By: Nandi Saefurrohman
Pada mulanya arena tiban ojung sada lanang merupakan
upacara ritual persembahan untuk memohon berkah turunnya hujan, kesuburan, dan
kesejahteraan, ketika krisis kekeringan melanda. Seiring berkembangnya zaman yang ditandai dengan terjadinya perubahan-perubahan di setiap
dimensi kehidupan, kelanggengan bentuk upacara ritual tersebut tergeser dengan
pola pikir masyarakatnya yang semakin
maju. Adaptasi masyarakat terhadap realitas kemajuan teknologi pengairan dan
tersedianya pengetahun tentang metode-metode pemberdayaan potensi alam,
menyebabkan tiban beralaih fungsi dari ritual ke pertunjukan. Maka yang tampak saat ini, tiban
hanya sebuah seni pertunjukan rakyat yang lebih mengedepankan aspek hiburan
yang kadang-kadang dikemas sedemikian rupa untuk keperluan pariwisata, namun
masih menyimpan makna-makna yang masih relevan untuk dijadikan ritus kehidupan
dalam situasi kebudayaan manusia saat ini.

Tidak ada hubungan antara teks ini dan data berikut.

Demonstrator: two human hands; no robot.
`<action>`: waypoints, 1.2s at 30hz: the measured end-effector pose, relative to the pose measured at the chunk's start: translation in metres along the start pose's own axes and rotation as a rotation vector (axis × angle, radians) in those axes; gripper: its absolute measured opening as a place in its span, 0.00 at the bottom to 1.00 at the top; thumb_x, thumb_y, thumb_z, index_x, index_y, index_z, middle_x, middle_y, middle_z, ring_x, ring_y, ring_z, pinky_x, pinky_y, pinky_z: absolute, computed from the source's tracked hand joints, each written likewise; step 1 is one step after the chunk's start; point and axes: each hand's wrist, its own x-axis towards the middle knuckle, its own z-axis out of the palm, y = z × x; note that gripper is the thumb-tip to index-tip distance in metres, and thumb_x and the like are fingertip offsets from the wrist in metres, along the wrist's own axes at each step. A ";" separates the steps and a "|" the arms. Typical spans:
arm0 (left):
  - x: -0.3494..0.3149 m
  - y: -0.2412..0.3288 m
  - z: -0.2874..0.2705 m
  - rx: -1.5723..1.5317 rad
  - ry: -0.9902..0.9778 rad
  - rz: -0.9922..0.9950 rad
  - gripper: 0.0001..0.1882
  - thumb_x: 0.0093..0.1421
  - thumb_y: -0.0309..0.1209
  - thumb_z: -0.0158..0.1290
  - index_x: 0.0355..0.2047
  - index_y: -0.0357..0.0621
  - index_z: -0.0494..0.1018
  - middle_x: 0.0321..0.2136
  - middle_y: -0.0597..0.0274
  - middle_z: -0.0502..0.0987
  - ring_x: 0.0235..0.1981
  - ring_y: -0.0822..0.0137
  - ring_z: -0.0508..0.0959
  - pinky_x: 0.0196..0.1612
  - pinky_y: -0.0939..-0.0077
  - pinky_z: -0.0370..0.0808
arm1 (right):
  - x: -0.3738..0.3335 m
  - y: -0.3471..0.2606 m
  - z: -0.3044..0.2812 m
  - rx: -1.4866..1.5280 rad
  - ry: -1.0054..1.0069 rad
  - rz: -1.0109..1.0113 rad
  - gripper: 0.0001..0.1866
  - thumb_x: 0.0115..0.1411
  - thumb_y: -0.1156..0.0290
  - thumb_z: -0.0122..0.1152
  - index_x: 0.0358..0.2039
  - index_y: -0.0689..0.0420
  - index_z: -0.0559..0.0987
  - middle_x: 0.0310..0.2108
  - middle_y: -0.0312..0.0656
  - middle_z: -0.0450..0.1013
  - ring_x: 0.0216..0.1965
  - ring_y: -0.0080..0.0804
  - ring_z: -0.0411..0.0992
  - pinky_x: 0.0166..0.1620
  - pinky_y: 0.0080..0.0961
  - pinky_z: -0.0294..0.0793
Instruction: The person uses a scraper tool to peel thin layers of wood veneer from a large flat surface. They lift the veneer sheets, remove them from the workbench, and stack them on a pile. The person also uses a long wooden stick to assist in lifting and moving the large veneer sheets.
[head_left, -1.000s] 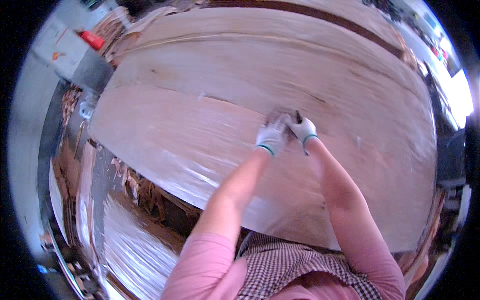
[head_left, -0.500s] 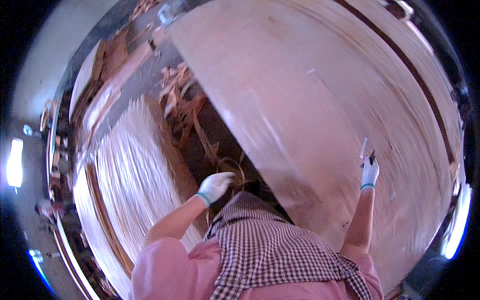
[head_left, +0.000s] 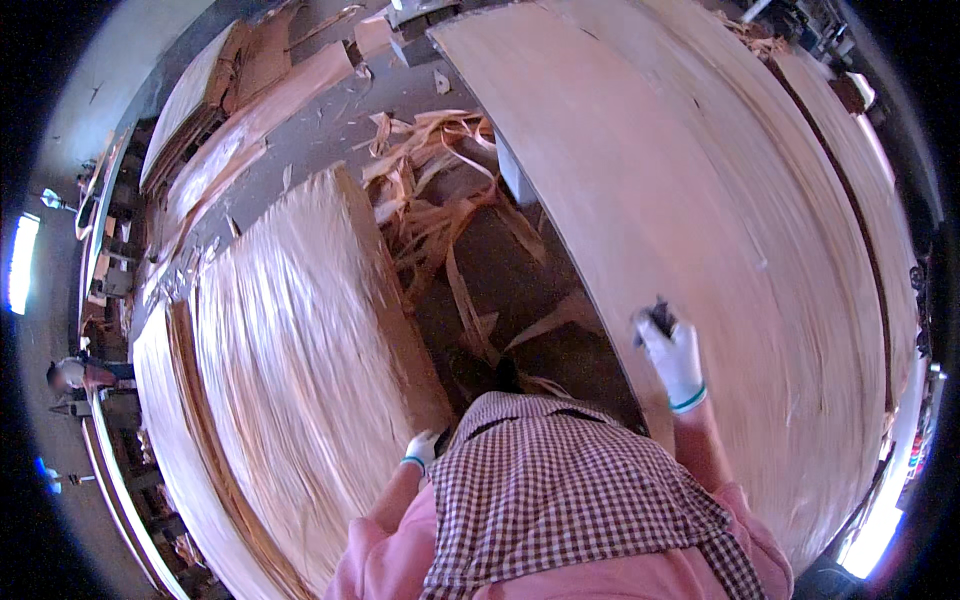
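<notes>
My right hand [head_left: 675, 358], in a white glove with a green cuff, is closed around a dark-handled knife [head_left: 657, 318] over the large pale veneer sheet [head_left: 620, 170] on my right. Its blade is hard to make out now. My left hand [head_left: 424, 448], gloved the same way, is low beside my apron, at the near corner of the veneer stack [head_left: 290, 300] on my left. The left fingers are partly hidden against the stack's edge, so their grip does not show.
Torn veneer strips [head_left: 440, 180] litter the dark floor between the two stacks. More veneer sheets [head_left: 260, 120] lie at the far left. A person [head_left: 85, 374] is at the far left edge. My checked apron [head_left: 560, 480] fills the bottom middle.
My right hand with the knife has moved left, toward the sheet's near edge. My left hand has come down and back from above the gap to the left stack's corner. The view has shifted.
</notes>
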 end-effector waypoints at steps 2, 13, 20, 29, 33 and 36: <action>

Tradisi Uji Nyali dan Pengorbanan
Purwokerto, itulah nama sebuah desa di
kecamatan Ngadiluwih kabupaten Kediri.
Siang itu 19 Mei 2004. Di halaman luas sebuah rumah pinggir jalan raya yang menuju ke areal wisata Gunung Kelud, sosok-sosok
pria perkasa bertelanjang dada siap
maju ke medan “laga” uji nyali dan
kekuatan. Di usia yang tampak sudah tak muda lagi mereka adalah pemberani-pemberani yang menghargai
dan dihargai sebagai pewaris budaya generasi sebelumnya.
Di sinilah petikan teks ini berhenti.